▸ **Exercise requirements**:
The full listing below is to be written out exactly.

▸ **Available data**:
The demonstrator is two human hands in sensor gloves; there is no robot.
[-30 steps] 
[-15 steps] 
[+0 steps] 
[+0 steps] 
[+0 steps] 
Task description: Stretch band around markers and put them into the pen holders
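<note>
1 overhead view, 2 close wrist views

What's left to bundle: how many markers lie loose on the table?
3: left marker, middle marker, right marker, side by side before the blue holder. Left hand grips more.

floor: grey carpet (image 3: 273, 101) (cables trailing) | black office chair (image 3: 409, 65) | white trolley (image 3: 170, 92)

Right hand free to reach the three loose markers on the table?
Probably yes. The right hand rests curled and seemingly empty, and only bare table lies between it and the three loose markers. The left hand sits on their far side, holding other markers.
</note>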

▸ **The answer**:
The demonstrator is two human hands in sensor gloves; there is no robot.
[-30 steps] 
[-15 steps] 
[+0 steps] 
[+0 steps] 
[+0 steps] 
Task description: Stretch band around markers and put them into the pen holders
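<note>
1 overhead view, 2 close wrist views

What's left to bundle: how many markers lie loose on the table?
3: left marker, middle marker, right marker, side by side before the blue holder. Left hand grips more.

floor: grey carpet (image 3: 273, 101) (cables trailing) | black office chair (image 3: 409, 65) | white trolley (image 3: 170, 92)

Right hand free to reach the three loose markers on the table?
Probably yes. The right hand rests curled and seemingly empty, and only bare table lies between it and the three loose markers. The left hand sits on their far side, holding other markers.
</note>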

This exercise requires no additional answer.